第3話

突然現れたアリミナにたいし、私は動揺を隠せなかった。

アリミナの好みはもっと煌びやかな男性だ。

それ故に、アリミナはライルハート様にたいして興味を示すことはなかった。

なのに何故、今日に限ってアリミナはこんな場所にやって来たのか?


だが、その疑問を直接アリミナにぶつけることなんてできず、私はやんわりと彼女の申し出を断ることにする。

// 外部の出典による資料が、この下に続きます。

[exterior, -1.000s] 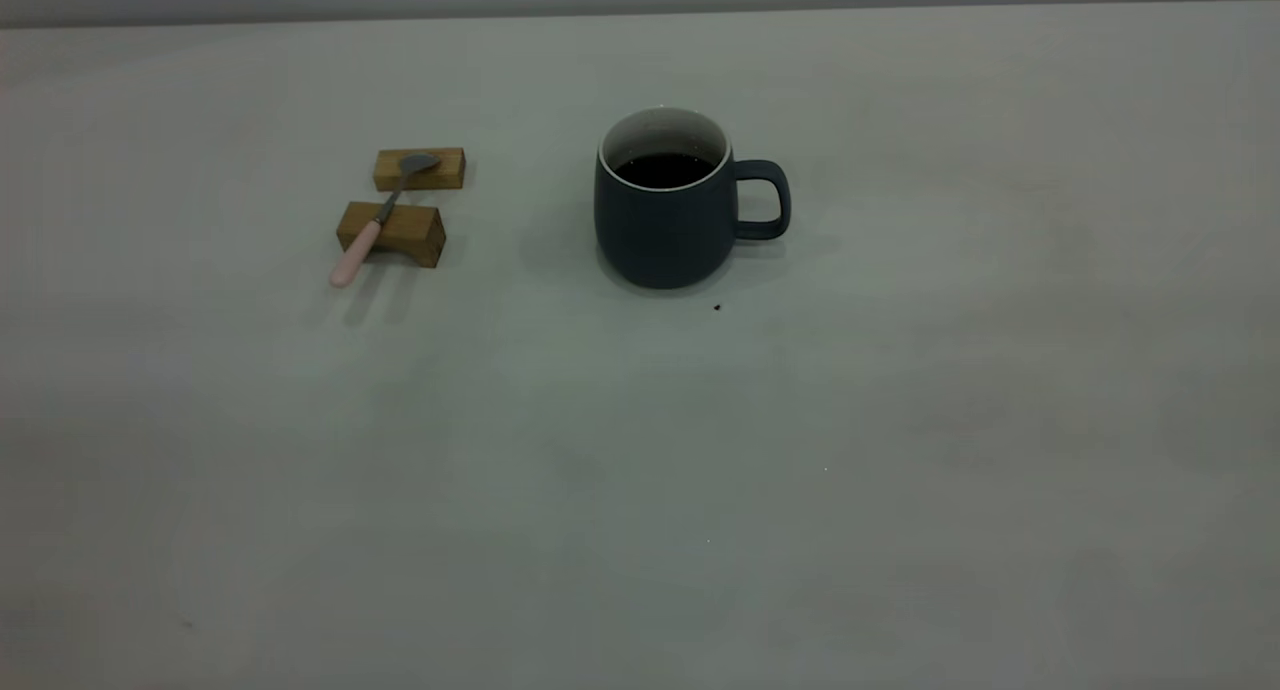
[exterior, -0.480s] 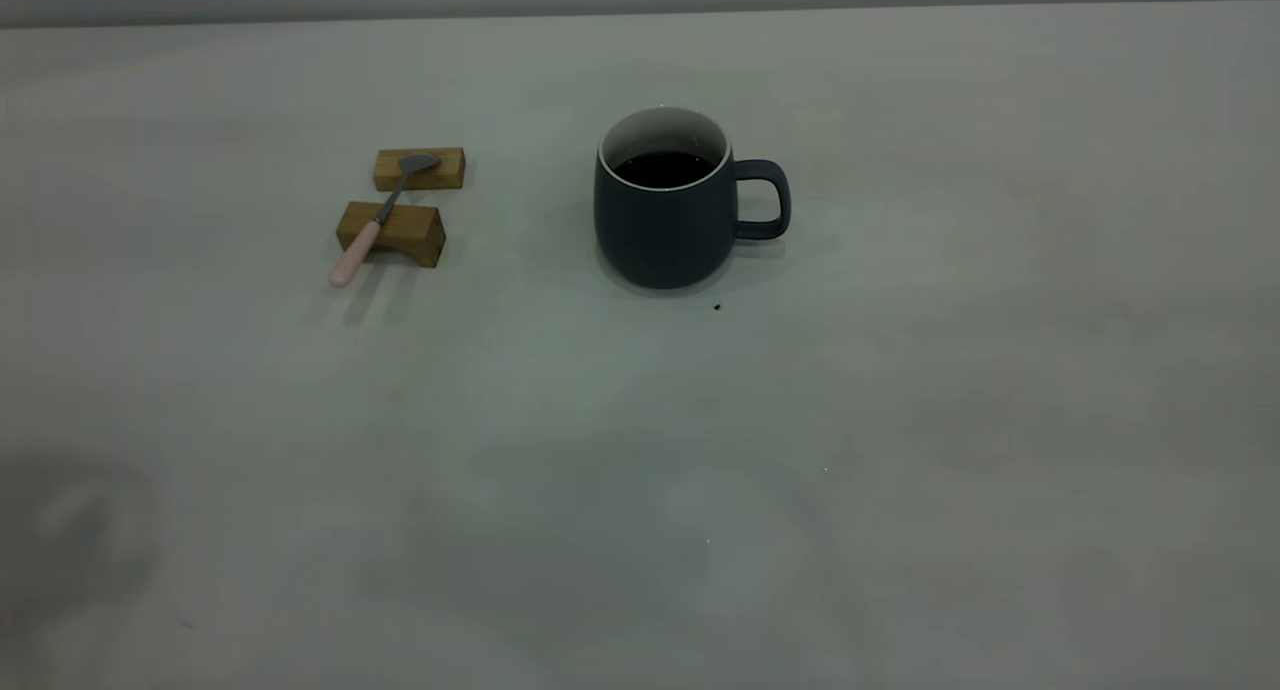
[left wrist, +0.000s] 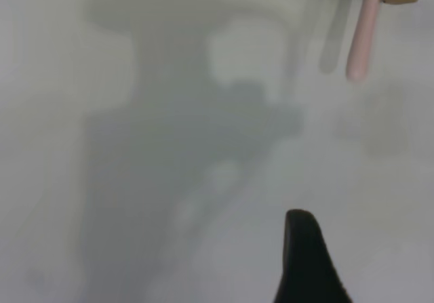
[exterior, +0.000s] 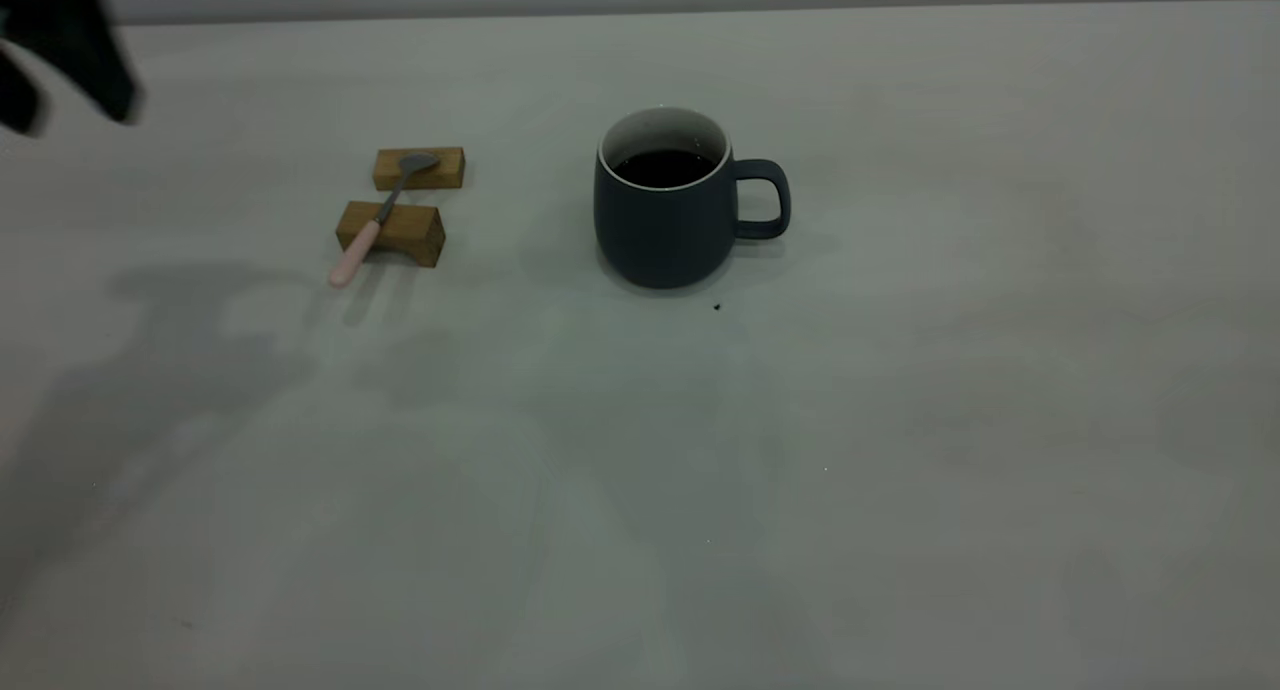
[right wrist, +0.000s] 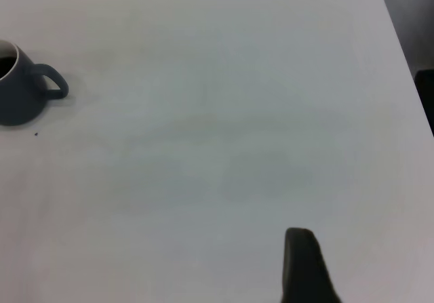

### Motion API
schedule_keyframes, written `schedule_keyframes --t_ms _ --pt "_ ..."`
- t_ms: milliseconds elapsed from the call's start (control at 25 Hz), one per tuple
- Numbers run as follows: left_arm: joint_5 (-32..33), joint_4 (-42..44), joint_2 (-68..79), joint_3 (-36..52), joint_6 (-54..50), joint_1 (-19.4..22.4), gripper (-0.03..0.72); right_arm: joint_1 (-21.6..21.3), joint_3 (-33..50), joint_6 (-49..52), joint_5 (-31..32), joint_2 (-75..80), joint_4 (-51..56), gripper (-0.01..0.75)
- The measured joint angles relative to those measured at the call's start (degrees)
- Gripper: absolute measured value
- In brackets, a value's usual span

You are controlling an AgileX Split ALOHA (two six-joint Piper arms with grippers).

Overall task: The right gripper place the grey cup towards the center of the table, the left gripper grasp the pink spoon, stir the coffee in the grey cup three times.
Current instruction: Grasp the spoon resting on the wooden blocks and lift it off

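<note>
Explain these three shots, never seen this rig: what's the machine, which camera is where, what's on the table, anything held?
It is a two-arm robot at a table. The wide shot comes from an outside camera facing the arms; the other two come from cameras on each wrist. On the table stands a grey cup of coffee, handle toward the right arm's side. Beside it a pink spoon lies across two wooden blocks. The left end effector hangs at the table's far left corner, well apart from the spoon. The right wrist view shows one finger of the right end effector. Nothing is held.

No readable text, labels, numbers, or signs anywhere.
</note>
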Motion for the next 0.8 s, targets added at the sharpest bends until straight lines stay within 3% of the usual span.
schedule_keyframes --t_ms 320,800 --pt "-0.29 -0.10 17.66 -12.76 -1.25 -5.35 0.511 0.00 0.00 0.00 0.00 0.00 0.00 0.491" --pt "-0.62 1.20 28.74 -20.71 -5.28 -5.53 0.510 0.00 0.00 0.00 0.00 0.00 -0.06 0.491"
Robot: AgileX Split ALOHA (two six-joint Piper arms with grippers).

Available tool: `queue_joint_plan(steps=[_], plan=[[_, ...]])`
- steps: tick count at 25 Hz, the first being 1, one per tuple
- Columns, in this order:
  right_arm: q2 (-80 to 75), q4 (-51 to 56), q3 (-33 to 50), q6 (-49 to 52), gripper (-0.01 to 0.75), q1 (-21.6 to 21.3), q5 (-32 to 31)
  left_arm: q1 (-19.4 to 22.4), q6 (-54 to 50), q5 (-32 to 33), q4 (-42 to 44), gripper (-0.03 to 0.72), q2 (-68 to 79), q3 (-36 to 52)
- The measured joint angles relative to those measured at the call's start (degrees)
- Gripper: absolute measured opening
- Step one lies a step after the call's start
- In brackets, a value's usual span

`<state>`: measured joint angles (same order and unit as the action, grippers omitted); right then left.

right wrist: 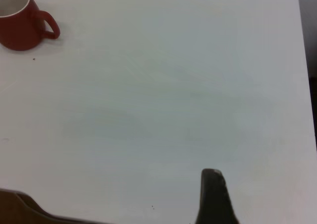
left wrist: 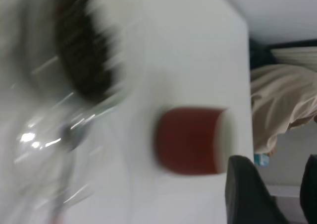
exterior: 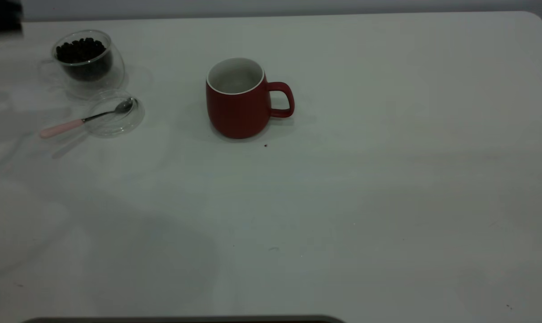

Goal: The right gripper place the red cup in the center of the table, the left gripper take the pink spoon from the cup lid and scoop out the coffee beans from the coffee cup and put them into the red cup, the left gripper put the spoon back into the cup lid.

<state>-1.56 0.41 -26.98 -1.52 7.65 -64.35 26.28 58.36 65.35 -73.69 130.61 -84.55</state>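
Starting at the left gripper (left wrist: pixel 270 194): only two dark fingers show at the lower right of the left wrist view, with a gap between them and nothing in it, so it looks released. That view is badly smeared. The right gripper (right wrist: pixel 214 196) shows just one dark finger at the bottom edge of its wrist view, so whether it's released or clenched can't be told.

No brands or writing readable anywhere.

Count: one red cup (exterior: pixel 238 99), one coffee cup (exterior: pixel 86 60), one cup lid (exterior: pixel 115 113), one pink spoon (exterior: pixel 85 119), one heap of coffee beans (exterior: pixel 81 50).

In the exterior view the red cup stands upright a bit left of the frame's center in the upper half, handle pointing right, white inside showing. The coffee cup sits at upper left with the beans inside. The lid lies just below it. The spoon's metal bowl rests in the lid, its long axis running down-left, with the pink handle sticking out over the white table (exterior: pixel 365 202).
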Motion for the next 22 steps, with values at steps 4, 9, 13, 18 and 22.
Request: queue_joint_plan(steps=[4, 9, 13, 18, 22], plan=[[0.0, 0.0, 0.0, 0.0, 0.534, 0.0, 0.0, -2.94, -4.5, 1.08, 5.93, 0.33, -13.75, 0.0], [0.0, 0.0, 0.0, 0.0, 0.534, 0.0, 0.0, -10.04, -17.42, 1.66, 24.18, 0.33, -30.71, 0.0], [0.0, 0.0, 0.0, 0.0, 0.534, 0.0, 0.0, -17.73, -32.21, 1.71, 41.94, 0.33, -40.25, 0.31], [0.0, 0.0, 0.0, 0.0, 0.534, 0.0, 0.0, -27.37, -47.62, 1.71, 59.44, 0.33, -50.17, 7.88], [0.0, 0.0, 0.0, 0.0, 0.534, 0.0, 0.0, -33.3, -55.22, 1.71, 67.96, 0.33, -58.53, 20.87]])
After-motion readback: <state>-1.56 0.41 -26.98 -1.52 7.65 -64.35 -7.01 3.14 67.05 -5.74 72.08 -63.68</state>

「アリミナ、ありがとう。でも、ライルハート様をお見送りした後お父様のところにいくから大丈夫よ」


「出来るだけ早くお父様の元に行った方が良いと思いますわ。当主命令とお父様はいっておりましたので」


「……え?」


……私の中で、不信感が膨れ上がったのはその時だった。


当主命令、それは緊急の要件であることを示すものだ。

もちろん、滅多なことで下されるものではない。

にも関わらず、ライルハート様がいるこの状況で当主命令は下された。


そのことに、アリミナのことも合わせて私は胸騒ぎを覚える。

まるで良くないことが起こる前兆のような。


しかし、幾ら不信感を覚えようとも、当主命令を無視することはできない。


「……分かったわ。ライルハート様のことをお願いするわ」


「はい、お姉様」


釈然としなさを感じながらも、アリミナに後を託した私は、ライルハート様へと頭を下げた。


「ライルハート様、突然のことで申し訳ありません」


「いや、気にしていない。無理言って来たのはこちらだしな。今日はありがとう」


「はい!」


ライルハート様の言葉に珍しく私を気遣うような響きがこもっているのの気づき、私は頬を緩める。


ライルハート様は、私と居るときでさえあまり感情を露にしない。

それでも時々、こうして私を気にかけてくれることがあって──その瞬間が、私はどうしようもなく大好きだった。


「ふふ」


その後、口元を緩めて歩き出した私頭の中、先程までの胸騒ぎはすっかりと抜けていた……。